Real Clear Politics ^ | July 19, 2006 | Robert Tracinski

Posted on 07/28/2006 5:37:41 PM PDT by AFPhys

Political debates tend to be moved forward by new facts generated "on the ground." At these moments, it is far easier to convince people of the truth, because that truth is tied directly to facts people can see out in the world.

Hezbollah's initiation of a war with Israel is one of those moments.

A few of us have been saying for years that the War on Terrorism is not just about Israel by itself or Iraq by itself--that it is a "regional war," as Michael Ledeen has put it, in which the US and its allies are being attacked by an "Islamist Axis" connecting Iran to its network of terrorist proxies across the Middle East.

Now this is everybody's headline.

Last week, for example, a headline in the New York Times admitted "Crisis Is Regional, Not Just Israel vs. Palestinians." This week, Newsweek devoted its cover story to Iran's role as the instigator "feeding the fire" of the conflict between Hezbollah and Israel.
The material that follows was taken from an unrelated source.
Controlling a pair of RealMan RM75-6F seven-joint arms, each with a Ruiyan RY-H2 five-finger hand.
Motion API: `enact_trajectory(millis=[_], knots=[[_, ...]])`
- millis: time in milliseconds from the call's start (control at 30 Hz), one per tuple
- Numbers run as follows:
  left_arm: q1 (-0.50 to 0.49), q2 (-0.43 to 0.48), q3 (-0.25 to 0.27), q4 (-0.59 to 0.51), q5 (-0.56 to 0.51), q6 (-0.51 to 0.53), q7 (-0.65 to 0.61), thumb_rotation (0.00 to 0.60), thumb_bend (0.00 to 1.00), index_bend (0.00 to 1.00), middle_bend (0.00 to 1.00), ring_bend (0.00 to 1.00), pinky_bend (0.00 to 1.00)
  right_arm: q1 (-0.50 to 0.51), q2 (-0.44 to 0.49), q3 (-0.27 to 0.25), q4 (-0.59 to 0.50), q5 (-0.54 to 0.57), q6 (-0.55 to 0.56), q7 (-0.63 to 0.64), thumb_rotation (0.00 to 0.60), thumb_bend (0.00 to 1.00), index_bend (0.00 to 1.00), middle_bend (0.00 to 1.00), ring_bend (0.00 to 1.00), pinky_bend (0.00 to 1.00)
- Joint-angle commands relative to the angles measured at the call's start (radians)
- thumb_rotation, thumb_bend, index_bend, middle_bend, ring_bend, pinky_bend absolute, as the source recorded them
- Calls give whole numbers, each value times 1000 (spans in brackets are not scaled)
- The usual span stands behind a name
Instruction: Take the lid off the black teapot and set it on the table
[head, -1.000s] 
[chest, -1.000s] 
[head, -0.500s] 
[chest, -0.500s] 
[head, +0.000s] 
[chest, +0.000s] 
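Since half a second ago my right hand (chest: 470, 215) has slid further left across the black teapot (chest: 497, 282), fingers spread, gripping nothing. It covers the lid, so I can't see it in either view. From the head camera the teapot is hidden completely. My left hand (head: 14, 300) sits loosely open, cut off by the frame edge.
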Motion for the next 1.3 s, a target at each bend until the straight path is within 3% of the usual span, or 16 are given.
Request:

Condoleezza Rice summed it up when she concluded that the terrorists "have showed their hand. And they've showed that their sponsors are in Tehran and in Damascus. Things are clarified right now." And the real news about President Bush's open mic night at the G-8 summit is not his use of a common vulgarity, but an exchange between Bush and Tony Blair regarding Syrian dictator Bashar Assad.

BLAIR: What does he think? He thinks that if Lebanon turns out fine, if you get a solution in Israel-Palestine, if Iraq ends in the right way--

BUSH: Yeah, he's through.

BLAIR: He's had it. That's what this whole thing's about. It's the same thing with Iran.

There's been a lot of talk about the cleverness of the Iranians and about what master chess players they are to outmaneuver the Bush administration. But their strategy turns out to be utterly transparent.

So why is no one prepared to do anything to stop it?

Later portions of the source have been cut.